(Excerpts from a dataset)

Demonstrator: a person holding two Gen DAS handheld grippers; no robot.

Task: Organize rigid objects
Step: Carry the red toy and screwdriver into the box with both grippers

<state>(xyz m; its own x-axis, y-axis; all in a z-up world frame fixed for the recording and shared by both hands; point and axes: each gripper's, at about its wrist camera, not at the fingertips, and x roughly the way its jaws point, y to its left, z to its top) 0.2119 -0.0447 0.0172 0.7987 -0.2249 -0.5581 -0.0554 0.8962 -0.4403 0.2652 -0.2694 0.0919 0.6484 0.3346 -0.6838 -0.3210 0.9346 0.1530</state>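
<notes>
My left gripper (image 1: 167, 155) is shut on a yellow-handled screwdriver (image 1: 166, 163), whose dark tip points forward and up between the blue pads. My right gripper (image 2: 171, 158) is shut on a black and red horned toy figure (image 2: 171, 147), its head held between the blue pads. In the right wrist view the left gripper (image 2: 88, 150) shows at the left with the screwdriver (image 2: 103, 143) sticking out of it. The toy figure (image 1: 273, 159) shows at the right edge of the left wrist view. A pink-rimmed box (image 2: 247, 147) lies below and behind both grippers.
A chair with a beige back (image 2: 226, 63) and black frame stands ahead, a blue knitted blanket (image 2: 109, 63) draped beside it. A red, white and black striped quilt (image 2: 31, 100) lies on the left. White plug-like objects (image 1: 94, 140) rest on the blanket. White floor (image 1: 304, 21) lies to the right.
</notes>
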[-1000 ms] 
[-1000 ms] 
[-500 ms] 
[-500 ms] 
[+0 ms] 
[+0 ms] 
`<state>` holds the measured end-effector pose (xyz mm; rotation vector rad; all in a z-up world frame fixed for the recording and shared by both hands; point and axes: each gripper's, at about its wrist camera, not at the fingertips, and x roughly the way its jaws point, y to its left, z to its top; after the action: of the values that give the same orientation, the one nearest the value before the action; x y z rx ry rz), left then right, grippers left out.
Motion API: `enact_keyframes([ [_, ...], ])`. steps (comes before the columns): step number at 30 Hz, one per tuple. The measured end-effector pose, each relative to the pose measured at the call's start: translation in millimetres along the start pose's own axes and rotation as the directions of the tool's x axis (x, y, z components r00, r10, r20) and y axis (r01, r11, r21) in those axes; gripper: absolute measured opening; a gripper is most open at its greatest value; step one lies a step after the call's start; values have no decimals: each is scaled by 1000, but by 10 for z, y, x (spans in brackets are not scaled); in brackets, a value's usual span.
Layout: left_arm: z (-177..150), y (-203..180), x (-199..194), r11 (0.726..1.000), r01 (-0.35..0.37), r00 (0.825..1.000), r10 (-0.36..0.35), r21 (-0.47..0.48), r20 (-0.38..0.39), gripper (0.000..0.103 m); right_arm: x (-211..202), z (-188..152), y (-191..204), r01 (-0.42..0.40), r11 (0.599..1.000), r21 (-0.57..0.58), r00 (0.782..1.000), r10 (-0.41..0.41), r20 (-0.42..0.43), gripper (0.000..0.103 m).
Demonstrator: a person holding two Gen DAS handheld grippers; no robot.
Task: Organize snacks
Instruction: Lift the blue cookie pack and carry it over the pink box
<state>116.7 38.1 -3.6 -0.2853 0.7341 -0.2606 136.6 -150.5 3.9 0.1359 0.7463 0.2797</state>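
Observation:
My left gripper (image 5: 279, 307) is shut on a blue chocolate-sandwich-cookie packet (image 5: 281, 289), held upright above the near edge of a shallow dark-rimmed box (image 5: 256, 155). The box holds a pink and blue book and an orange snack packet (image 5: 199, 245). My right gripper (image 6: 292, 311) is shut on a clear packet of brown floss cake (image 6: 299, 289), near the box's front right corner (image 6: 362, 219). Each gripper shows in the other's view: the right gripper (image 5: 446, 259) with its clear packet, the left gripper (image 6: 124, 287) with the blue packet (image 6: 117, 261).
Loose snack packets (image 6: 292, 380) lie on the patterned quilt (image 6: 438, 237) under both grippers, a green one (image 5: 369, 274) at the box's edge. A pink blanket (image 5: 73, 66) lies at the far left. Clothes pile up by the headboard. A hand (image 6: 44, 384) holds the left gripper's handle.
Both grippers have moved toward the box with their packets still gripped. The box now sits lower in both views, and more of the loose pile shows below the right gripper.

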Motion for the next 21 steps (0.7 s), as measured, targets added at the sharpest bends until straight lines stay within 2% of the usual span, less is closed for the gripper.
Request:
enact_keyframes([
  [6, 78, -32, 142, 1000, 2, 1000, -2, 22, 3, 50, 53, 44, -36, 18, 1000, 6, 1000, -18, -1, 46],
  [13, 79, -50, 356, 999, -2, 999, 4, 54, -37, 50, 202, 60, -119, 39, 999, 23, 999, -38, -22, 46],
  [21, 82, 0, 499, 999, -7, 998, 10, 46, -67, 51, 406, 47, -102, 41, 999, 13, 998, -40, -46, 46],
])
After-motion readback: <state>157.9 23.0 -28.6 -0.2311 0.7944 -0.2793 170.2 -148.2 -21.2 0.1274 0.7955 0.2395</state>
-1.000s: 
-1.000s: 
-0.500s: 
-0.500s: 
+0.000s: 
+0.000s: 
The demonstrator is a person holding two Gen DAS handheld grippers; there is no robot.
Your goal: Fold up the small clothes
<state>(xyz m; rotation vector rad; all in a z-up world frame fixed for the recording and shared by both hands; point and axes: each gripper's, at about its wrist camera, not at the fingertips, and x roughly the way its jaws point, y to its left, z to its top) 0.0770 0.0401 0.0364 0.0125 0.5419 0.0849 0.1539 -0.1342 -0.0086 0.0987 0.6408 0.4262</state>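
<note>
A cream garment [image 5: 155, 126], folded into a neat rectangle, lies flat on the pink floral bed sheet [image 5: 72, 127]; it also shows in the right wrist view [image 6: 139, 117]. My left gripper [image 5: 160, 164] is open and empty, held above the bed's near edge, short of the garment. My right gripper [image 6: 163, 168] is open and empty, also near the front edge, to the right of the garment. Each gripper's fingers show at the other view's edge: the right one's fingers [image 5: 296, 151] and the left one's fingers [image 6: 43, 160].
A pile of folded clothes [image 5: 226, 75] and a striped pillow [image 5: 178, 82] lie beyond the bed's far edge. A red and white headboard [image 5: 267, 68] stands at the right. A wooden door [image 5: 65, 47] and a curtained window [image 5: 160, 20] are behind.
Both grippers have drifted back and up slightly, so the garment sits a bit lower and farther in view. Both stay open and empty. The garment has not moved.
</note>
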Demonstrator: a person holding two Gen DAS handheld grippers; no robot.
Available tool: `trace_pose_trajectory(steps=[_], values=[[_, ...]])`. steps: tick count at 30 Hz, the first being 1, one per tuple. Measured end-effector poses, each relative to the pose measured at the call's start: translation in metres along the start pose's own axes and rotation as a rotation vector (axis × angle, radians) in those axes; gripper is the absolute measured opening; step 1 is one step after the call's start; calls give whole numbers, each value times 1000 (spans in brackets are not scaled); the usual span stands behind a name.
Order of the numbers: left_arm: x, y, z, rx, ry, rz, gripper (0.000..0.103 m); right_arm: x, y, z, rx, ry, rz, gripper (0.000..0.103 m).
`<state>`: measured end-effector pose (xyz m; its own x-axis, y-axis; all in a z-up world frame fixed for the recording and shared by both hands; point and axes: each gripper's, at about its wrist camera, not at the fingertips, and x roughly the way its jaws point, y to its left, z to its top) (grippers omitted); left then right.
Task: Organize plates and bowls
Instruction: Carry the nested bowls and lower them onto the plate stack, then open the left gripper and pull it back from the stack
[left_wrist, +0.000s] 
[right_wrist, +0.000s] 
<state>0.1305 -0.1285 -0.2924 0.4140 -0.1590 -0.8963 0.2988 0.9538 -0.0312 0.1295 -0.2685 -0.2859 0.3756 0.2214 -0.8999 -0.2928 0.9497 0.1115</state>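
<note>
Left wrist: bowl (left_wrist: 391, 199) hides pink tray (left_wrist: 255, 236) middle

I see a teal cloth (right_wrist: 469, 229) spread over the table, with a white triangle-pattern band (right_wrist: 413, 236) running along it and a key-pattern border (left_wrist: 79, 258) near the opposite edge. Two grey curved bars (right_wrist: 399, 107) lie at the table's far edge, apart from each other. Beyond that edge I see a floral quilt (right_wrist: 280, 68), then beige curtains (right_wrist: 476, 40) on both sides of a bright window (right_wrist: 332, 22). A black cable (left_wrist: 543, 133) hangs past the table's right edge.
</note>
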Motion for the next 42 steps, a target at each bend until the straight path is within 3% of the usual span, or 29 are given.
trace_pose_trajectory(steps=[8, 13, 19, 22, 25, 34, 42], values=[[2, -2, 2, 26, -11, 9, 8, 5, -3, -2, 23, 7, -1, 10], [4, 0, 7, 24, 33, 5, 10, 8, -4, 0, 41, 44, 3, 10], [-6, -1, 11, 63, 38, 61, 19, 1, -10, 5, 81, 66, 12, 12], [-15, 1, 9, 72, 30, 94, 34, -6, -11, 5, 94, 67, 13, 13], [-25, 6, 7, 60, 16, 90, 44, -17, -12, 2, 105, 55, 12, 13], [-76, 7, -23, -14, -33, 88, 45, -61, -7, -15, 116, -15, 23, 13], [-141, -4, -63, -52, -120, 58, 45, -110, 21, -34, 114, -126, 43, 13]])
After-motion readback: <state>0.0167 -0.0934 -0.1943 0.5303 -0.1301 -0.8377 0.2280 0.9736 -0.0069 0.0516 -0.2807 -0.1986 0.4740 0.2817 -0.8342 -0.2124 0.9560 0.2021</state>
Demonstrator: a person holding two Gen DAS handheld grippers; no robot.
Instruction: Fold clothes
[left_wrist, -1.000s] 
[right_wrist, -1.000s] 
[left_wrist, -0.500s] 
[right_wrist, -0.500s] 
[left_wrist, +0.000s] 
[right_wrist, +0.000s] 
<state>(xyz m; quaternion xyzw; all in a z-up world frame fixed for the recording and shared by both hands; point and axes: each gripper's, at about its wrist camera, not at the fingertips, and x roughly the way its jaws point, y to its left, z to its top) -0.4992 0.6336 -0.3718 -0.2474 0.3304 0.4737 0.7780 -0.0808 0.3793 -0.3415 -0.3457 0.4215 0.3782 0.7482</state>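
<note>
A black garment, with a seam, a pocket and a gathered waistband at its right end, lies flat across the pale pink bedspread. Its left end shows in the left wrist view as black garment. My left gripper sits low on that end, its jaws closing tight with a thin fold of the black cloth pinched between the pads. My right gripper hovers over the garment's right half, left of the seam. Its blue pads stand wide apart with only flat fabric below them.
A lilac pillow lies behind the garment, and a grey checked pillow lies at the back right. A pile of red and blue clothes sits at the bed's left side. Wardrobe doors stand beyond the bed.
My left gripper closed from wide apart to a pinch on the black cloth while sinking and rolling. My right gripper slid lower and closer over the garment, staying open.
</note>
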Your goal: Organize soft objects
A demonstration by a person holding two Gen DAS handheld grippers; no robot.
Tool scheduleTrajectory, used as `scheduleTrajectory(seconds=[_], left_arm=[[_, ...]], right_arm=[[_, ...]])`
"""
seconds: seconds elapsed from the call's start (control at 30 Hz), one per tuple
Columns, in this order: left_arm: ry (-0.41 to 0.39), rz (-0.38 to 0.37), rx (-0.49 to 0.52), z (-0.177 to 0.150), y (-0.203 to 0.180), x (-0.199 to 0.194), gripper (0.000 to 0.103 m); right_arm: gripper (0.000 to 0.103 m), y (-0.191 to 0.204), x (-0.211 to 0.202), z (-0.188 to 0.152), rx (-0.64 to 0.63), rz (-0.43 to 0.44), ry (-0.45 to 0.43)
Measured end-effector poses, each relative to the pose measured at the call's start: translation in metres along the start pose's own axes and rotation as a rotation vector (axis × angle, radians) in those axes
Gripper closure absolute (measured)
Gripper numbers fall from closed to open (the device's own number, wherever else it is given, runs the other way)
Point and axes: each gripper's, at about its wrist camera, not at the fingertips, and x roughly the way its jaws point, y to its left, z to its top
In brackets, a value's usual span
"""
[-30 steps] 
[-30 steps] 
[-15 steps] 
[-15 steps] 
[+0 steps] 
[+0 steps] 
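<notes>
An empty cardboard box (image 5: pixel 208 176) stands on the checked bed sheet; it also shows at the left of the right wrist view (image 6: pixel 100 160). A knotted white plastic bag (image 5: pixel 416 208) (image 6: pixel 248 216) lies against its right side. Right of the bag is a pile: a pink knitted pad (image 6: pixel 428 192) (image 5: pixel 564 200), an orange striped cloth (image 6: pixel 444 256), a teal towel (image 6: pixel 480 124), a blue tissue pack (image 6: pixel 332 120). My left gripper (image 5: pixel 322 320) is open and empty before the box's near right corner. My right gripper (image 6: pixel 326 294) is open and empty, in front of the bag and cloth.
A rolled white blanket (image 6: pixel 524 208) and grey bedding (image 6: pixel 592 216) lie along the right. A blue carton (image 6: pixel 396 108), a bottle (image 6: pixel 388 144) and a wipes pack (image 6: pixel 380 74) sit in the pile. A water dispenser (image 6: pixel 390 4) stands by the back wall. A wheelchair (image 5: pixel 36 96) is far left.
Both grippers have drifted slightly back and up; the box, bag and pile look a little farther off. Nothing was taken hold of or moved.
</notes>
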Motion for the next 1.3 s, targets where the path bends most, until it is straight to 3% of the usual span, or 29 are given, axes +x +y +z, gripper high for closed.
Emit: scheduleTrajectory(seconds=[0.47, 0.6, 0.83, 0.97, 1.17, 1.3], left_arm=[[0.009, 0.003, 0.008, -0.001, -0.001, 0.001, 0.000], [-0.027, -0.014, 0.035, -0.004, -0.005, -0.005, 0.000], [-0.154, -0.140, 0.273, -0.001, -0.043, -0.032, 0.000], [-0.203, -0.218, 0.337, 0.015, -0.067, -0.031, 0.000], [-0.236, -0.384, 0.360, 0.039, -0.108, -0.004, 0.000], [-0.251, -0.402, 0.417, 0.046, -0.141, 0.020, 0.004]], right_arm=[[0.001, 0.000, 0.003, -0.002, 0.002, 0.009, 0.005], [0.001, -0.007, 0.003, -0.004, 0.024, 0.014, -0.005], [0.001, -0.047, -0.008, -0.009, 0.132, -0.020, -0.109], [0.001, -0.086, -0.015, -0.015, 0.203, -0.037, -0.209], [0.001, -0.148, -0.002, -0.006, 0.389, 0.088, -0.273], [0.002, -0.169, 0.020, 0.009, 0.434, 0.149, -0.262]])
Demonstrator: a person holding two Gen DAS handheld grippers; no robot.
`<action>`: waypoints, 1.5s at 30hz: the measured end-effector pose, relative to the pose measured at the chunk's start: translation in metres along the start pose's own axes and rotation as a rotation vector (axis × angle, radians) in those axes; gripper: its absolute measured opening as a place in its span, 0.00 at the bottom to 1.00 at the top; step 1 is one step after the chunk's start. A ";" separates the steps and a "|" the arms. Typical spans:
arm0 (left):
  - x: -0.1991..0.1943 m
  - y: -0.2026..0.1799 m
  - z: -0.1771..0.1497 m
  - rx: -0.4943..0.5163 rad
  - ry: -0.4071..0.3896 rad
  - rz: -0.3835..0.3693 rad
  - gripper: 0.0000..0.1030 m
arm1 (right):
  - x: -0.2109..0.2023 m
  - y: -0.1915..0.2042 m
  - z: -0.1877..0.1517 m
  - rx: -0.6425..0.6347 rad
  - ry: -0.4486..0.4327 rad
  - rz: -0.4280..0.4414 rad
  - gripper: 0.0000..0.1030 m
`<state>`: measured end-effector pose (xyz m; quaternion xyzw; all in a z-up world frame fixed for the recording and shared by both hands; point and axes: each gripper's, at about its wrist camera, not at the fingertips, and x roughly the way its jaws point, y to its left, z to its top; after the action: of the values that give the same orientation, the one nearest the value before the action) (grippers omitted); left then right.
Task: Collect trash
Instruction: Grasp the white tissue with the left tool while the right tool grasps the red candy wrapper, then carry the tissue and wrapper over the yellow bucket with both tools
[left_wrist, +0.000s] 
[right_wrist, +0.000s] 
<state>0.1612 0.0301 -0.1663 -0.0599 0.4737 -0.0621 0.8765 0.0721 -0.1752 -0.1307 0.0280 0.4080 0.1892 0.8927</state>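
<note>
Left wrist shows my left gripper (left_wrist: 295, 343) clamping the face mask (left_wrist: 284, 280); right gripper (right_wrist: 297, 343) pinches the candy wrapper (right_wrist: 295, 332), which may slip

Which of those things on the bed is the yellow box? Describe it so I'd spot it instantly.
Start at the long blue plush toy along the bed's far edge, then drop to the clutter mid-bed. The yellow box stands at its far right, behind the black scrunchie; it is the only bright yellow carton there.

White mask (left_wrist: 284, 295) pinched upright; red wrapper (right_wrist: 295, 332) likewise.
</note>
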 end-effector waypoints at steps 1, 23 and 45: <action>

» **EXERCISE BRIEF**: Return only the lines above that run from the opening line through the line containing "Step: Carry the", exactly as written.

» **TASK RESULT**:
Demonstrator: a person holding two Gen DAS handheld grippers; no robot.

Task: Organize rigid objects
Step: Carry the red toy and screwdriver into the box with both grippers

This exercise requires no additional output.